"I followed the instructions to install Disqus on a blog which I just set up on Blogger (blogspot.com). When I got to the point at which I was supposed to find this line
<b:widget id='HTML1' locked='false' title='Disqus' type='HTML'>
I ran into an immediate problem: the line in question did not exist. Your installation directions did not work. This might be because a few years ago, the team at Google redid their system in a way that hides much of the HTML for one's blog because, neener, neener, they could and wanted to show the users who was boss.
You guys are just going to need to re-work the installation directions or accept that people aren't going to be using Disqus on new Blogger blogs. Please get on this. Thank you."
A comment of mine in the discussion that followed:
"Cue the crickets, I guess. (laughs, sadly) Blogger is the second most popular blogging platform on the planet. I'm not sure who the first is. Tumblr? Here we have a report that the install directions are completely failing for blogs on that service, because of a change in coding that happened a few years ago, meaning that it has been failing for all of that time. One would think that this would be a priority, but listen to the silence from the company. It isn't.
I was going to ask if Disqus even wanted to stay in business, when I asked myself (just now) how the company was even managing to make money. Take a look at our comment pages - no ads, which seems like plain, pure foolishness, because one needn't even have a staff to get advertising revenue off of a page. Even if one has no other options, one could install AdSense and get 50% of the ad revenue, which is better than nothing and so easy to get that individual bloggers have been known to make money this way, but Disqus doesn't even do that. Yet they're paying people to be on their staff, so where was the money coming from for that?
I found this reply from Daniel Ha, identified as a co-founder of Disqus.
Quoting Mr. Ha:
"Disqus makes money through a premium service called Disqus VIP, targeted exclusively at very large networks (sites include CNN, The Telegraph, IGN, Fox).
We plan to continue with premium services and extending it to different sizes of websites in the very near future."
Get the picture? As free users, we're not seen as being customers in any sense, because Disqus doesn't want to bother to try to make money off of traffic. Disqus was pretending to serve us, only to get us to install their product on our sites in order to give them free advertising, in order to attract the attention of the people running those "very large networks." Now that they have that attention, Disqus couldn't care less about the experience the suckers who installed their product as free users are going to have.
How lovely, but not really atypical, I suppose. The attitude that content creation is not real work seems to be common throughout the Internet. Perhaps by showing that it doesn't give a damn about the individual blogger, Disqus helps to do him a favor (however unintentionally) by discouraging him from blogging in the first place. If the people to whom we'd have to entrust our data have no respect for us or what we do, how safe would our content be on any of these services, anyway?

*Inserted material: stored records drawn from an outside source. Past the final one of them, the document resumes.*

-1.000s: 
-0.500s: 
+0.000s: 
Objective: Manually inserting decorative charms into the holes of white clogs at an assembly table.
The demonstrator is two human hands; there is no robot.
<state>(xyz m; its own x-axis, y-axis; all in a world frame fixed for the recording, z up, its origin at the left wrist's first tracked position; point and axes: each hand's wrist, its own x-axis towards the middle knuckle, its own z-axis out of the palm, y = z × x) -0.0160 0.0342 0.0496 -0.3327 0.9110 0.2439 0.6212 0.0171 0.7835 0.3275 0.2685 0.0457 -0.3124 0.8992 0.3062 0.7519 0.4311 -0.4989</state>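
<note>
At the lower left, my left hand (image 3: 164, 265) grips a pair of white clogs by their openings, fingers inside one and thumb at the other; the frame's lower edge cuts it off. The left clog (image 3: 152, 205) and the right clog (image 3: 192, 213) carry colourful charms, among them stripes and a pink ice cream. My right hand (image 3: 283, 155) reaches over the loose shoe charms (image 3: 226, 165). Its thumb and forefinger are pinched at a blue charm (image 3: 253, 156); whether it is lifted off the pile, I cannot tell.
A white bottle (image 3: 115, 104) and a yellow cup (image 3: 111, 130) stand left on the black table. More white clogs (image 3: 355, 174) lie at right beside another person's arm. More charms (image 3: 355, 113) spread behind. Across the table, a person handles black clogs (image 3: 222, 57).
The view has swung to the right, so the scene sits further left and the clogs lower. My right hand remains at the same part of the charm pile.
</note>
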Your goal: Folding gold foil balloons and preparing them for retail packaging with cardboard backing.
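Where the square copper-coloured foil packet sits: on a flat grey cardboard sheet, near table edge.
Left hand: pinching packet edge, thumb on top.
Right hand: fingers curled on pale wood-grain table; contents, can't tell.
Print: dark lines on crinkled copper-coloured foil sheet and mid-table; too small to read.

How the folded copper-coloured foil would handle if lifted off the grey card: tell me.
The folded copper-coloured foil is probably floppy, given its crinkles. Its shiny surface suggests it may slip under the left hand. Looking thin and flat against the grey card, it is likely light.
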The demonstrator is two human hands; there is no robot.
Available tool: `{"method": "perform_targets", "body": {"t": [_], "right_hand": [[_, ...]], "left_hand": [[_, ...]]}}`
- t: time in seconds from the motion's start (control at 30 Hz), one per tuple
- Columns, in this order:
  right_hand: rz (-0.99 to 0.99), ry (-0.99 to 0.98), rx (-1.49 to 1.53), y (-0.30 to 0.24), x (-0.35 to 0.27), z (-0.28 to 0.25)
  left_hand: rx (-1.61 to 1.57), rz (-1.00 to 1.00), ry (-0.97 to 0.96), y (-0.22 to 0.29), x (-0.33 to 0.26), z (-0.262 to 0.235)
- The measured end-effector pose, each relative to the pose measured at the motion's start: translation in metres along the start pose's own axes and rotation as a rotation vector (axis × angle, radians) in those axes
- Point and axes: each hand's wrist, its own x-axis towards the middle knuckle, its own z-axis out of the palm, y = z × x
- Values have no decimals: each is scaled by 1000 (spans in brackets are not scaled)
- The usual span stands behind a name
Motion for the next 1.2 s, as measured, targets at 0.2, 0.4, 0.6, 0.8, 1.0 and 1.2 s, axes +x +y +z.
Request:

Maybe we should just see the Internet as a promising sounding idea that was killed by corporate greed, arrogance and stupidity, and move on. Talking to people who are far better established as bloggers than I am, I hear that even successful blogs will get maybe seven hits per day for a while, and then have to move because some crank flagged them and the support staff didn't want to deal with any drama. If, on the other hand, I take something I wrote to the open mike at the Green Mill on Sunday, I can get at least a hundred people in the audience (even in mid-winter), with no censorship of any sort taking place.
Which sounds like a better deal?"
An uncomfortably good question, I'm afraid.